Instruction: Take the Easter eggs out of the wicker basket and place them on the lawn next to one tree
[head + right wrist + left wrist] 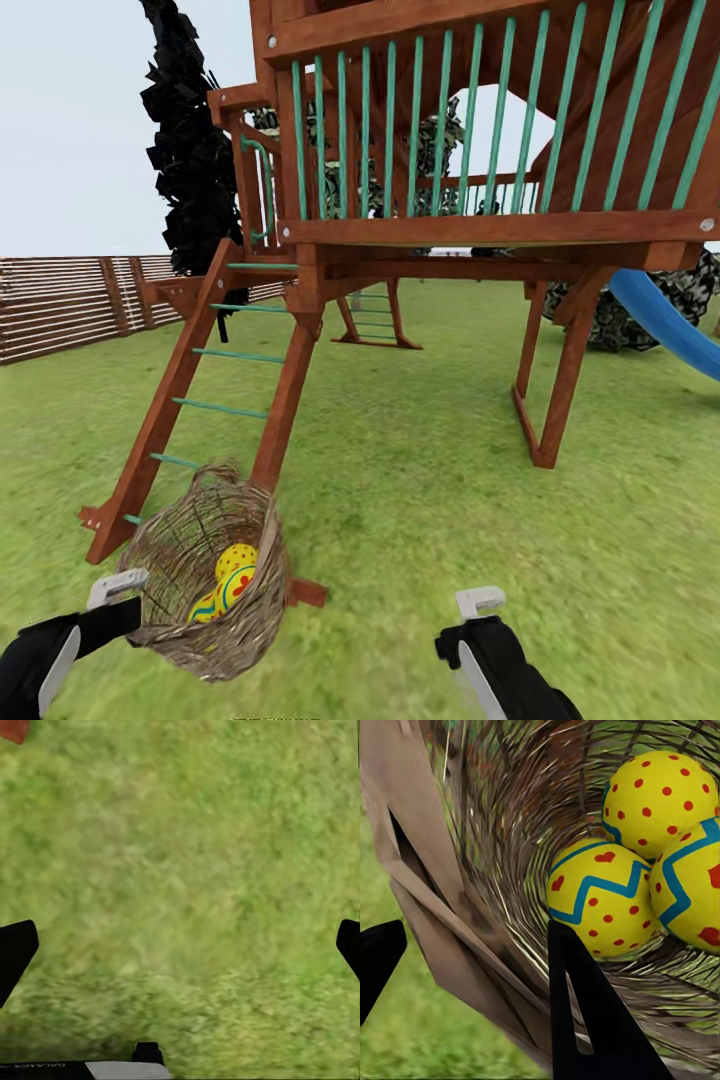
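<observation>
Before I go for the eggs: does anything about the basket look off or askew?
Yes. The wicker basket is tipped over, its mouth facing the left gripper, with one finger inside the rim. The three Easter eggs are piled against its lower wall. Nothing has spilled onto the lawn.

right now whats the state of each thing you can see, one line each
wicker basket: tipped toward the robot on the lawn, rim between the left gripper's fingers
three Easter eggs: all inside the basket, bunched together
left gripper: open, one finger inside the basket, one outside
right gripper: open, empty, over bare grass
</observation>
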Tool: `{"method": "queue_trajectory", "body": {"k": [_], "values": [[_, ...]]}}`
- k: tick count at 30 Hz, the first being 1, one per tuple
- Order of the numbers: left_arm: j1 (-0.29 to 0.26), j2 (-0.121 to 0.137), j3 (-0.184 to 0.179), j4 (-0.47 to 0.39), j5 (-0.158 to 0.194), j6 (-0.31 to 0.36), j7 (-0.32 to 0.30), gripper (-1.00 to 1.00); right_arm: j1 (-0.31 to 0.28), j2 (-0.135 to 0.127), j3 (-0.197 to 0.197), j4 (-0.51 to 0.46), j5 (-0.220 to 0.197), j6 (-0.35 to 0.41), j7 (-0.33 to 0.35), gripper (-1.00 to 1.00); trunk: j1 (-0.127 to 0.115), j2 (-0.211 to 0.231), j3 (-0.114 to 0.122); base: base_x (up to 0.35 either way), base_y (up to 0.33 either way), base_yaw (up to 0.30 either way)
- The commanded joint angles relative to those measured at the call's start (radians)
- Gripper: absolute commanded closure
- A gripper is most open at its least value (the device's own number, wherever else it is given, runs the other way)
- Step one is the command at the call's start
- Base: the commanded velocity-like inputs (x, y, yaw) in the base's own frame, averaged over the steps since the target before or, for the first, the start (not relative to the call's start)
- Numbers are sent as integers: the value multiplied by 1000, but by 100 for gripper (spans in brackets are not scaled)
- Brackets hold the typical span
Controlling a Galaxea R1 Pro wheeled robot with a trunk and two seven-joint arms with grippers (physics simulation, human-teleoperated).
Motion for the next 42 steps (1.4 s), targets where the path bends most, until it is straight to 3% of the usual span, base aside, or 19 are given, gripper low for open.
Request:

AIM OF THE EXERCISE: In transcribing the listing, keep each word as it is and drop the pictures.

RESULT OF THIS EXERCISE:
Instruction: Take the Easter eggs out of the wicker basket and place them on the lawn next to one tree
[head + right wrist + left wrist] 
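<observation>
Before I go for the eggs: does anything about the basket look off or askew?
Yes. The wicker basket is tipped over, its mouth facing the left gripper, with one finger inside the rim. The three Easter eggs are piled against its lower wall. Nothing has spilled onto the lawn.

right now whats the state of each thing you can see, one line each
wicker basket: tipped toward the robot on the lawn, rim between the left gripper's fingers
three Easter eggs: all inside the basket, bunched together
left gripper: open, one finger inside the basket, one outside
right gripper: open, empty, over bare grass
</observation>
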Tool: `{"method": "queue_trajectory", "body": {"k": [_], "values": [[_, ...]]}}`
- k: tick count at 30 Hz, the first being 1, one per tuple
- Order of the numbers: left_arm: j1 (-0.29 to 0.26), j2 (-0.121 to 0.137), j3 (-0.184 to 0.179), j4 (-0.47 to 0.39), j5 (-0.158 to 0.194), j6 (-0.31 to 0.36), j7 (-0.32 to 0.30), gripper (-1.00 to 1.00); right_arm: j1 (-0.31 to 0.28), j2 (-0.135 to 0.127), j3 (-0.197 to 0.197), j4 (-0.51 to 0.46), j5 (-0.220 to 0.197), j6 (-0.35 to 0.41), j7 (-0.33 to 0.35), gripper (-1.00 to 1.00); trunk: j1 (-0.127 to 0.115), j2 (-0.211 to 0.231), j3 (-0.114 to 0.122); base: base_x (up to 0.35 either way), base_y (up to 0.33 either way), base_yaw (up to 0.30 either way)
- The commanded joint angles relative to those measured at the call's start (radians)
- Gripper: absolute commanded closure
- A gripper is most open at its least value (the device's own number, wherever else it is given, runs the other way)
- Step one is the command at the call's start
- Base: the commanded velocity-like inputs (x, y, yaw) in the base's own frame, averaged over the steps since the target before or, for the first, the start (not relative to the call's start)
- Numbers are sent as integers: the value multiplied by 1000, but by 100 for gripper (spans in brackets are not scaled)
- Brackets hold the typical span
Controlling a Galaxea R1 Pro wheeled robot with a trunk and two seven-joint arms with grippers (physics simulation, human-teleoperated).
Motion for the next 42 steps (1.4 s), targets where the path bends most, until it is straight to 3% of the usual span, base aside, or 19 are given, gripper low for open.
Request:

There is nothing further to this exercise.